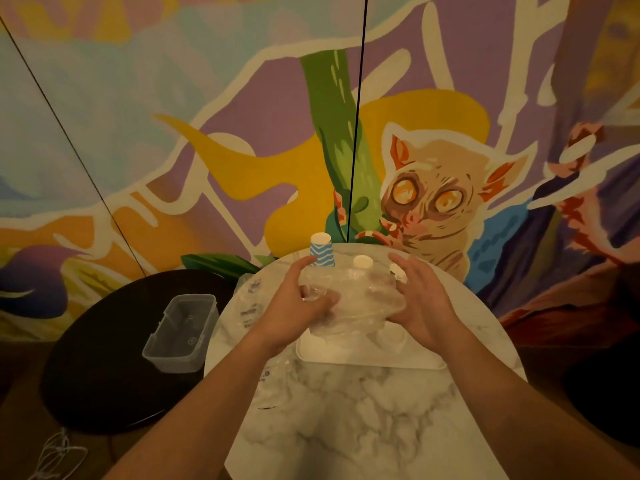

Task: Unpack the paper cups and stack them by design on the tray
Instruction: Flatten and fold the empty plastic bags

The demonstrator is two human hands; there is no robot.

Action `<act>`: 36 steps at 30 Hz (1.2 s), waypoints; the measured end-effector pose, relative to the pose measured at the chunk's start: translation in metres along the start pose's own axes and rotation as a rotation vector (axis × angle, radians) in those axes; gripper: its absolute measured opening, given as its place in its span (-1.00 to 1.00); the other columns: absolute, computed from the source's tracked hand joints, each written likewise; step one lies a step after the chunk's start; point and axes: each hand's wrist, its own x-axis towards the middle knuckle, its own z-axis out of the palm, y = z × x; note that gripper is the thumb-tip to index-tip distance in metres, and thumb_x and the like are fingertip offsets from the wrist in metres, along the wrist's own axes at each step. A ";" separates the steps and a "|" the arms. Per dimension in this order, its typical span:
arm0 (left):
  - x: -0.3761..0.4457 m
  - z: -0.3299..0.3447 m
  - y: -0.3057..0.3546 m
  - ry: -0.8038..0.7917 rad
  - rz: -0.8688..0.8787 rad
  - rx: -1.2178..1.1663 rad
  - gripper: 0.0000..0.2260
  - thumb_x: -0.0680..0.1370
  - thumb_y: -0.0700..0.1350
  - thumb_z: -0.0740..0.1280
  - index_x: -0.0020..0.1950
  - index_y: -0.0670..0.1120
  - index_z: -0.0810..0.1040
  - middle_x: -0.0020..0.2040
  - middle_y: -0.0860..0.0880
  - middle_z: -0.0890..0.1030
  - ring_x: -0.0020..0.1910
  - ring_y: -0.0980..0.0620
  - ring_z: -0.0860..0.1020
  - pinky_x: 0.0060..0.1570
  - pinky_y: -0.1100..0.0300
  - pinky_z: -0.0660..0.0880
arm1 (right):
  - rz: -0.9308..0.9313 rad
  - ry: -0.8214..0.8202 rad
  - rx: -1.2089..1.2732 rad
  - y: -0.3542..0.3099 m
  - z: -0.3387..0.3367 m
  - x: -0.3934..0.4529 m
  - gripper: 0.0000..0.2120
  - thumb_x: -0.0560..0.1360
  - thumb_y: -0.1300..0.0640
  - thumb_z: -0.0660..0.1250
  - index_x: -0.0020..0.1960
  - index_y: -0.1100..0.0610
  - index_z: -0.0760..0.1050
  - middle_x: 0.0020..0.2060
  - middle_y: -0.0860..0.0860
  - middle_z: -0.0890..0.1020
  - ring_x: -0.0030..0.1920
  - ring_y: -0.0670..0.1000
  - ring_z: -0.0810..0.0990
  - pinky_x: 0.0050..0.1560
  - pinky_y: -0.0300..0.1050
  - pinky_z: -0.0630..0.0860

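You're at a round marble table against a colourful mural wall. Your left hand and right hand both clutch crumpled clear plastic wrap above the white tray. An upside-down blue zigzag cup stands behind your left fingers.

The upturned paper cup carries blue and white wavy stripes with a plain white base; a second cup shows cream-white. The tray is white, the worktop white marble with grey veins. The plastic wrap is clear, the plastic box translucent grey, the round table black
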 end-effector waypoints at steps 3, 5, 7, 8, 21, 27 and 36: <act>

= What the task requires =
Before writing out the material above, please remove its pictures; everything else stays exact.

= Reply =
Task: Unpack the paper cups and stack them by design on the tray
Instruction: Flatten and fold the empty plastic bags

The demonstrator is two human hands; there is no robot.

Action `<act>`: 36 steps at 30 Hz (1.2 s), waypoints; the measured end-effector pose, relative to the pose measured at the chunk's start: translation in metres along the start pose's own axes and rotation as a rotation vector (axis × angle, radians) in those axes; gripper: its absolute measured opening, given as its place in its span (-1.00 to 1.00); the other columns: absolute, computed from the source's tracked hand joints, each written likewise; step one lies a step after the chunk's start; point and axes: each hand's wrist, its own x-axis towards the middle knuckle, its own z-axis out of the palm, y = z × x; note that gripper is the thumb-tip to index-tip distance in metres, and thumb_x and the like are fingertip offsets from the wrist in metres, along the wrist's own axes at each step. A ";" separates the steps and a "|" the arms. Per dimension in this order, its typical span:
arm0 (left):
  - x: -0.3761..0.4457 m
  - z: -0.3299..0.3447 m
  - y: -0.3057..0.3546 m
  - ry: -0.8038..0.7917 rad
  - rz: -0.8688..0.8787 rad
  - rx: -1.2178..1.1663 rad
  - gripper: 0.0000..0.2260
  - thumb_x: -0.0680..0.1370
  - thumb_y: -0.0700..0.1350
  - thumb_z: -0.0740..0.1280
  - index_x: -0.0020..0.1950
  - index_y: -0.0670..0.1120
  - index_z: -0.0810..0.1040
  - middle_x: -0.0020..0.2040
  - middle_y: -0.0860..0.0880
  - middle_z: -0.0890..0.1030
  - ring_x: -0.0020..0.1910
  - ring_y: -0.0980..0.0620
  - ring_z: -0.0860..0.1020
  - pinky_x: 0.0060..0.1570
  - pinky_y: -0.1100..0.0300
  - pinky_z: -0.0660..0.0880
arm1 (right):
  - rz: -0.9308..0.9313 rad
  - ry: -0.8214..0.8202 rad
  - rx: -1.2089..1.2732 rad
  - y: -0.3542..0.3099 m
  - z: -0.3387..0.3367 m
  - x: -0.3934..0.4529 m
  - gripper: 0.0000..0.2120
  - thumb_x: -0.0560..0.1360
  - thumb_y: -0.1300..0.0640
  - thumb_z: -0.0660..0.1250
  - index_x: -0.0020..0.1960
  - index_y: -0.1100..0.0610
  - index_z: -0.0760..0.1050
  - middle_x: 0.0020..0.2060
  - middle_y: -0.0860..0.0860
  - middle_z: -0.0890..0.1020
  - ring_x: -0.0030..0.1920
  - ring_y: -0.0670..0.1000
  - ring_z: -0.0810..0.0990
  - pinky_x: 0.0050..0.1560
  - pinky_y: -0.0300..0.1050
  - pinky_z: -0.0630..0.0860

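You're at a round marble table against a colourful mural wall. Your left hand and right hand both clutch crumpled clear plastic wrap above the white tray. An upside-down blue zigzag cup stands behind your left fingers.

The upturned paper cup carries blue and white wavy stripes with a plain white base; a second cup shows cream-white. The tray is white, the worktop white marble with grey veins. The plastic wrap is clear, the plastic box translucent grey, the round table black
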 end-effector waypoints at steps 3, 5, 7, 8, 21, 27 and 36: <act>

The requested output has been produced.